The Meaning of Names by Karen Gettert Shoemaker
Pasadena, California. Red Hen Press. 2014. ISBN 9781597099592
With her timely first novel, The Meaning of Names, Karen Gettert Shoemaker presents us with two unique main conflicts: the great flu epidemic and the racism encountered by German Americans living in Nebraska during World War I, a rarely seen perspective. Besides this book she is also the author of Night Sounds and Other Stories. She lives in Lincoln, Nebraska, and is German American herself. Inspired by true events from her own family, she tells the story from the perspective of the protagonist, Gerda.
On the way to her aunt’s funeral in eastern Nebraska in 1918, Gerda—now married to Fritz and living in the western part of the state—witnesses a traumatic and violent act of discrimination on the train with her children. The non-Germans in the state feel that they “don’t need to wait for [their] uniforms before [they can] start protecting [the US] from Germans.” The US has entered the war, and every eligible man is being drafted (including the German Americans).

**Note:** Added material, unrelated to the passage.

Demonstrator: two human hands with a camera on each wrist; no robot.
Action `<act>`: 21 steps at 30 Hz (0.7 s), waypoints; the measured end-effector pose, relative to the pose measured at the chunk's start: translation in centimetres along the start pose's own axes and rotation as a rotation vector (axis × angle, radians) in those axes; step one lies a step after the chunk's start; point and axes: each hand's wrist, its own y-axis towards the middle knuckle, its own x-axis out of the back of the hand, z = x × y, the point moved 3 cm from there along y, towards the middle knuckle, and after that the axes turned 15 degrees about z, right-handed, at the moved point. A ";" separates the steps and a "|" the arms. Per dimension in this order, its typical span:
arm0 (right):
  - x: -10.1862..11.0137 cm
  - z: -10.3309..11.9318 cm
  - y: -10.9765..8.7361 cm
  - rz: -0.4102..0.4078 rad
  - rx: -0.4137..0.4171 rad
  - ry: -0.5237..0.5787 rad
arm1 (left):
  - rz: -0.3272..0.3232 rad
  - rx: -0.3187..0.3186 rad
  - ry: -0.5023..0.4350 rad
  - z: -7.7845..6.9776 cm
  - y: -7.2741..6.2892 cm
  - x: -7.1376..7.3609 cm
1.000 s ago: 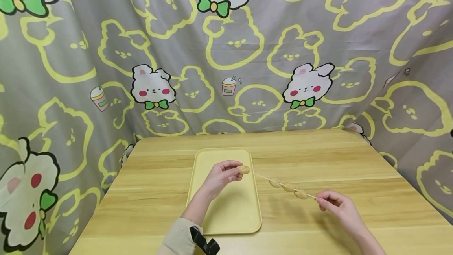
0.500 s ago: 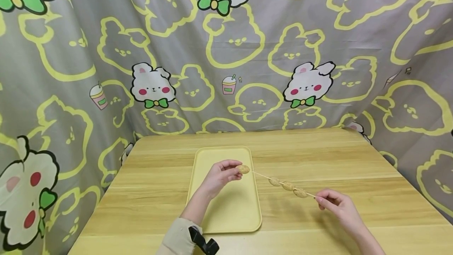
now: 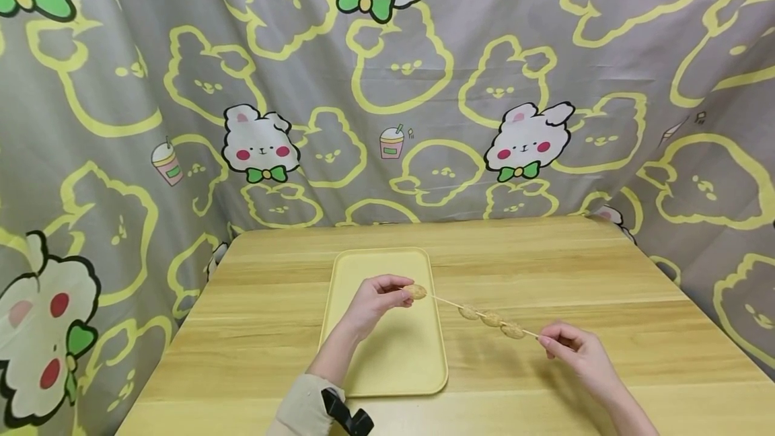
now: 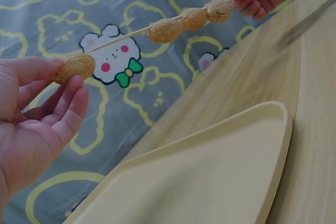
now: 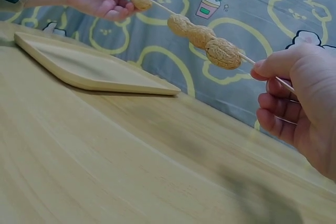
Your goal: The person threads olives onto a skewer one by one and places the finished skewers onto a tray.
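Note:
In the head view my left hand [image 3: 374, 303] pinches a golden-brown, wrinkled oval food ball [image 3: 416, 292] between thumb and fingers, above the tray. My right hand [image 3: 578, 353] pinches the near end of a thin wooden skewer [image 3: 447, 301]. Three similar balls [image 5: 223, 53] are threaded in a row on the skewer, closer to the right hand. A bare length of skewer [image 4: 122, 38] runs from them toward the left hand. Its far tip is right at the end of the held ball [image 4: 77, 69] in the left wrist view.
A pale yellow rectangular tray [image 3: 393, 375] lies on the wooden table [image 3: 242, 328] beneath the left hand. Behind the table hangs a grey curtain [image 3: 327, 153] with cartoon animal prints. A black strap device [image 3: 346, 414] is on the left sleeve.
The held ball tilts and drops very slightly in the left fingers, near the skewer tip. The right hand and the threaded balls stay almost still; the head view shifts a little.

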 end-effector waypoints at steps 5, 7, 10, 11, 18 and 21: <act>0.1 0.0 0.0 0.000 0.014 0.005 | 0.005 -0.014 -0.033 0.0 0.1 -0.2; 0.1 0.0 -0.1 -0.001 0.018 0.007 | 0.010 -0.016 -0.057 0.1 0.0 -0.2; 0.1 -0.1 0.0 -0.004 0.025 0.010 | 0.013 -0.014 -0.086 0.3 -0.1 -0.1; 0.1 -0.1 0.0 -0.005 0.027 0.009 | 0.013 -0.014 -0.092 0.3 -0.1 -0.1; -0.1 -0.1 0.1 -0.009 0.027 0.000 | -0.034 0.011 -0.069 0.6 -0.1 0.2; -0.2 -0.1 0.2 0.001 0.033 0.006 | -0.066 0.028 -0.067 0.7 -0.2 0.3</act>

Upon her arrival at her parents’ home, Gerda is confronted by her father, who thinks that she shouldn’t have come. Her father didn’t like her getting married to Fritz (a poor man); so she comes home to try to deal with this situation, besides wanting her mother to meet her children and going to her aunt’s funeral. Gerda’s mother and sister had come from Germany and “married men from their hometown in Germany and raised their families within a quarter of a mile of each other in the New World.” Gerda fears getting back on the train to return to her husband due to the ethnic profiling but manages to return somehow. At home, the husband is afraid of what would happen to the family if he were drafted.

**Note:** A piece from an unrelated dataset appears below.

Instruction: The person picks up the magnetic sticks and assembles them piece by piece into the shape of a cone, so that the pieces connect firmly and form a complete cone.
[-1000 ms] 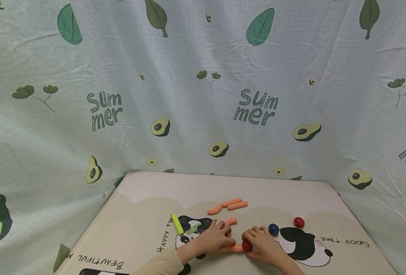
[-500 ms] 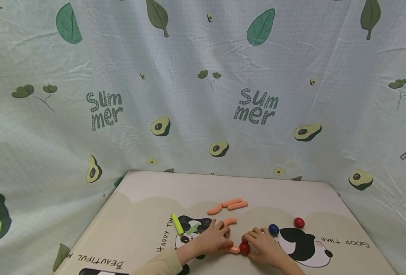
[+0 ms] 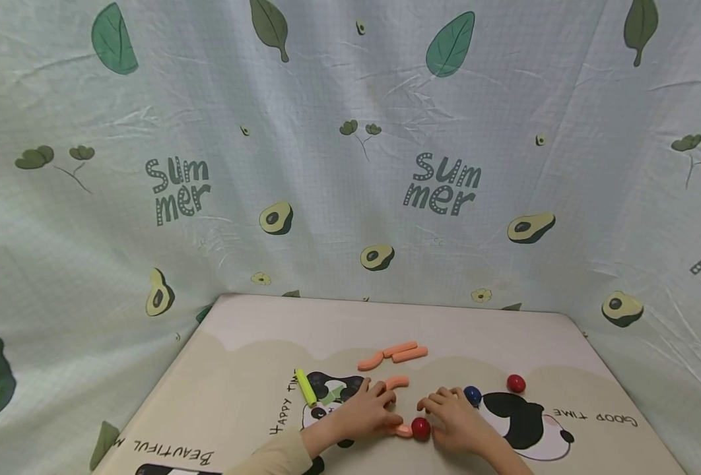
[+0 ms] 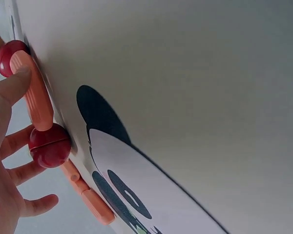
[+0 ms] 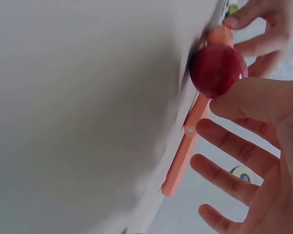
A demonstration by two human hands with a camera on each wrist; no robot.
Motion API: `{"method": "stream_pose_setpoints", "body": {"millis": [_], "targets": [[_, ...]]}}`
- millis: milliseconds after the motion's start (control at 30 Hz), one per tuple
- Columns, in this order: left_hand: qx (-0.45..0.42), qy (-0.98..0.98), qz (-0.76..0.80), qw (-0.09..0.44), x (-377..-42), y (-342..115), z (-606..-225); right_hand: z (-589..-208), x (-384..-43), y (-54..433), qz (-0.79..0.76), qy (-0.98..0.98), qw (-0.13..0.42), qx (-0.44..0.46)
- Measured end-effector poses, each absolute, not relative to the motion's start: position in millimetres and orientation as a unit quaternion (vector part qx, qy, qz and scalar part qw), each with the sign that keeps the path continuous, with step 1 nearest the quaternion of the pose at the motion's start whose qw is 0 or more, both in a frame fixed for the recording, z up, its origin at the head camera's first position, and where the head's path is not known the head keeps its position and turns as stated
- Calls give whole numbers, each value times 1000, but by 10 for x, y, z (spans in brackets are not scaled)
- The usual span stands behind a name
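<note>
My left hand (image 3: 369, 410) holds an orange toy rod (image 4: 36, 95) near the table. In the left wrist view its thumb rests on the rod, while a finger lies beside a red ball (image 4: 50, 145) at the rod's near end. A second red ball (image 3: 420, 429) touches the rod's other end. Just right of that ball is my right hand (image 3: 454, 421), fingers spread and slightly bent. In the right wrist view, its thumb overlaps the edge of the red ball (image 5: 217, 70); contact is hard to tell. A curved orange rod (image 3: 397, 382) shows beyond my left fingers.
Several orange rods (image 3: 410, 355) lie farther back on the printed table (image 3: 255, 323). A yellow rod (image 3: 305, 387) is left of my left hand. A blue ball (image 3: 472, 396) sits close behind my right hand, with another red ball (image 3: 516, 383) farther right. A patterned curtain (image 3: 327, 165) hangs behind.
The red ball and the rod's end have shifted slightly left and toward me. My right fingers have loosened and drawn back from the ball. My left hand has barely moved.
</note>
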State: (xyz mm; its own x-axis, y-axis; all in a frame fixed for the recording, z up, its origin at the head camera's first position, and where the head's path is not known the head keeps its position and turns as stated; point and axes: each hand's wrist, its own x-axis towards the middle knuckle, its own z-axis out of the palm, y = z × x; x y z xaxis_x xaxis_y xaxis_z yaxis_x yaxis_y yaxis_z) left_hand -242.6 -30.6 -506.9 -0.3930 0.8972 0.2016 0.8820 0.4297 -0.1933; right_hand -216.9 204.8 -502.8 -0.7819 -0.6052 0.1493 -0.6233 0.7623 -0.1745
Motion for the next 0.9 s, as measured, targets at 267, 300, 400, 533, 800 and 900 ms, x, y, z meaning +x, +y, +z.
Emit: {"method": "stream_pose_setpoints", "body": {"millis": [267, 300, 400, 533, 800, 900], "targets": [[-539, -832, 24, 133, -2424, -320, -5066, -5027, -2313, 2027, 79, -942, 117, 305], [-540, -831, 26, 133, -2424, -324, -5064, -5031, -2335, 2022, 75, -942, 127, 302], [-541, -830, 30, 133, -2426, -337, -5052, -5048, -2405, 2006, 72, -939, 152, 299], [-542, -829, 32, 135, -2426, -350, -5046, -5073, -2513, 1973, 65, -933, 182, 303], [-546, -822, 42, 154, -2410, -344, -5081, -5100, -2721, 1869, 57, -926, 203, 312], [-546, -823, 41, 149, -2412, -347, -5075, -5111, -2799, 1820, 64, -924, 196, 323]]}}
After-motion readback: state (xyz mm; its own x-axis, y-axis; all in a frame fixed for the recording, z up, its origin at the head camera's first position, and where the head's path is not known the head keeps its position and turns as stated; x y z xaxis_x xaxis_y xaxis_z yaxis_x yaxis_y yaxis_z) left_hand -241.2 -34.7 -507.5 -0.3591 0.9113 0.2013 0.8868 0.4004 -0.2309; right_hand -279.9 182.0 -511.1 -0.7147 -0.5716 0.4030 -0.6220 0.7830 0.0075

The other very timely aspect of the novel is the world flu pandemic of 1918–19, when between twenty to forty million people died, the most devastating epidemic in world history. With the recent Ebola virus scare, we have seen how easily a virus spreads around the world. What would we do if it became rampant here? Would schools be closed, church services canceled? The conflict between two other characters re-creates what happened back then; the priest, Father Jungels, and the doctor, Gannoway (a heathen), discuss evolution, among other issues. On top of everything, Gerda strikes up a friendship with the mailman, Mr. Burke. Will she have an affair with him or not? And then a terrible storm comes, perhaps a tornado . . .

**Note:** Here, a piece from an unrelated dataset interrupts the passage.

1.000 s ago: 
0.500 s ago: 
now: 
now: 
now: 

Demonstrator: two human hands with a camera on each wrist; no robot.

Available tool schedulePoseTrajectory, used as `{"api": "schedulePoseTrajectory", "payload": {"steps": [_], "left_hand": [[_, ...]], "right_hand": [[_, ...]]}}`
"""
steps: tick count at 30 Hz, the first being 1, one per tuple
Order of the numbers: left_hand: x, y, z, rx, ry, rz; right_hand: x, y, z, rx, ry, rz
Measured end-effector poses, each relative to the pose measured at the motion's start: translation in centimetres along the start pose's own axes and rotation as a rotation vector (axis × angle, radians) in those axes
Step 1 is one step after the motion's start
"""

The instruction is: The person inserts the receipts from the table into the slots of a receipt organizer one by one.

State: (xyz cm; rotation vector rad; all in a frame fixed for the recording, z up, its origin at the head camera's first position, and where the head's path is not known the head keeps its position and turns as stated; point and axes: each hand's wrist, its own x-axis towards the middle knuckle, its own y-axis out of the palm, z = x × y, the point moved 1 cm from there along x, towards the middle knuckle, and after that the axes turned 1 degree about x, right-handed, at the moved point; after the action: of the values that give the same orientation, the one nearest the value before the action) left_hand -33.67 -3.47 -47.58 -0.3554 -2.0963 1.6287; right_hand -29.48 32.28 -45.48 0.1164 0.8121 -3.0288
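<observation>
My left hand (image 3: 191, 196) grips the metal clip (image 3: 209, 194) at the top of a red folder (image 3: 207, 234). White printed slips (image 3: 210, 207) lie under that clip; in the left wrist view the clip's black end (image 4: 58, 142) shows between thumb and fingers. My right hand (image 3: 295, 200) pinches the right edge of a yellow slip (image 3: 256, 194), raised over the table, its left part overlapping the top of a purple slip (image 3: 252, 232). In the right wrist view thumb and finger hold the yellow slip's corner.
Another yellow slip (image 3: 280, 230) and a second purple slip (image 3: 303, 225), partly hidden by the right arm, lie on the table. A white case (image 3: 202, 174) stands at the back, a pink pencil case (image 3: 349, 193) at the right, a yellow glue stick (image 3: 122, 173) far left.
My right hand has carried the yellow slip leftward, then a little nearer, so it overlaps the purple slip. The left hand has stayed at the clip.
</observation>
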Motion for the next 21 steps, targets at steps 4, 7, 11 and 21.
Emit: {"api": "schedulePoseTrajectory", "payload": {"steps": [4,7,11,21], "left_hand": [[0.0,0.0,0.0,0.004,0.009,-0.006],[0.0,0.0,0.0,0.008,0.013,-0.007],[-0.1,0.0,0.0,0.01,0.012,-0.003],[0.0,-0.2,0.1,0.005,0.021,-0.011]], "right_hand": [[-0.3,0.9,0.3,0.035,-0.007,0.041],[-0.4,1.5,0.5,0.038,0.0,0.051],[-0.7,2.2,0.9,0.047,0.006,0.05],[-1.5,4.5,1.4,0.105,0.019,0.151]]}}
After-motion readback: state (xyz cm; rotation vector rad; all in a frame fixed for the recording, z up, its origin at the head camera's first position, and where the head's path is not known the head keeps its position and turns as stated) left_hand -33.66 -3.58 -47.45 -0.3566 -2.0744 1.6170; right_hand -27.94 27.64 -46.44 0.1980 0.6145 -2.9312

The novel begins with the death of a mother in childbirth (Gerda’s sister) and ends with Gerda in childbirth. Will she make it? She says, “We are mortal, fragile. . . . How easily what is made can be taken away.” Reading this novel puts the reader on the edge of her seat; it is intensely moving, and Shoemaker teaches lessons about social tolerance and how dangerous small-mindedness can be, an important lesson for all ages, but especially today.